## [WHAT IS EXPECTED]
This calls for a verbatim copy of all the data, with no images carried over.
=== Section Start ===
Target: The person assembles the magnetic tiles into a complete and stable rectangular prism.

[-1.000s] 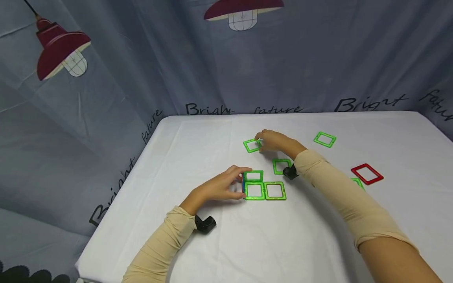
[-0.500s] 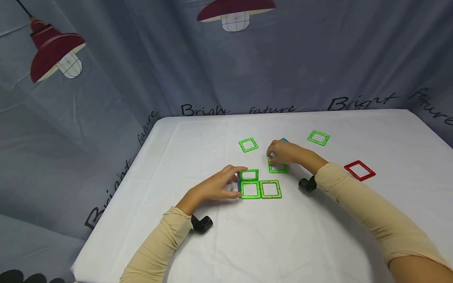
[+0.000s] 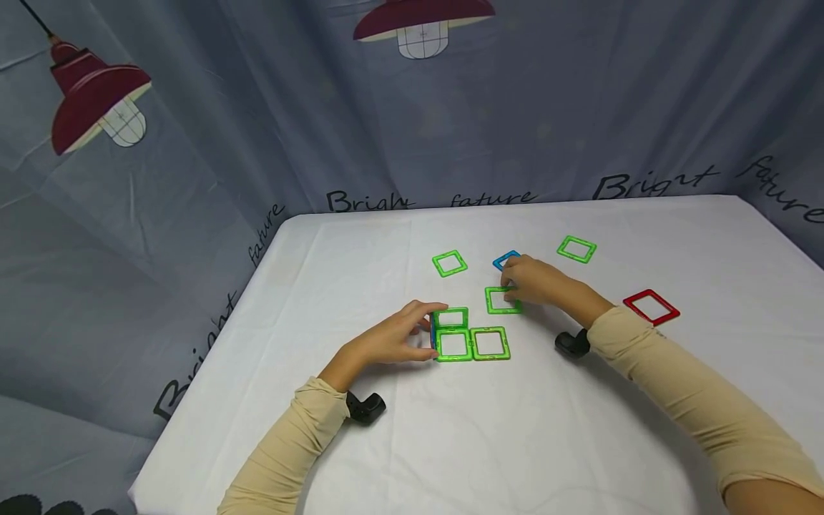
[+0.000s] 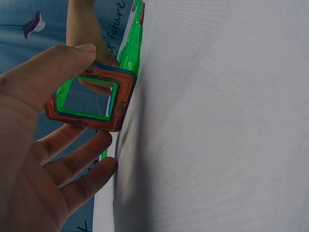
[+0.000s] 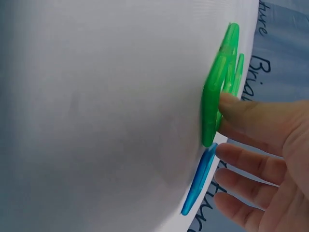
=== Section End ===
## [ANSWER]
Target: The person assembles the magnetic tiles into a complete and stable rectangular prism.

[-1.000s] 
[-0.500s] 
[+0.000s] 
[+0.000s] 
[+0.000s] 

With that, the answer is finished.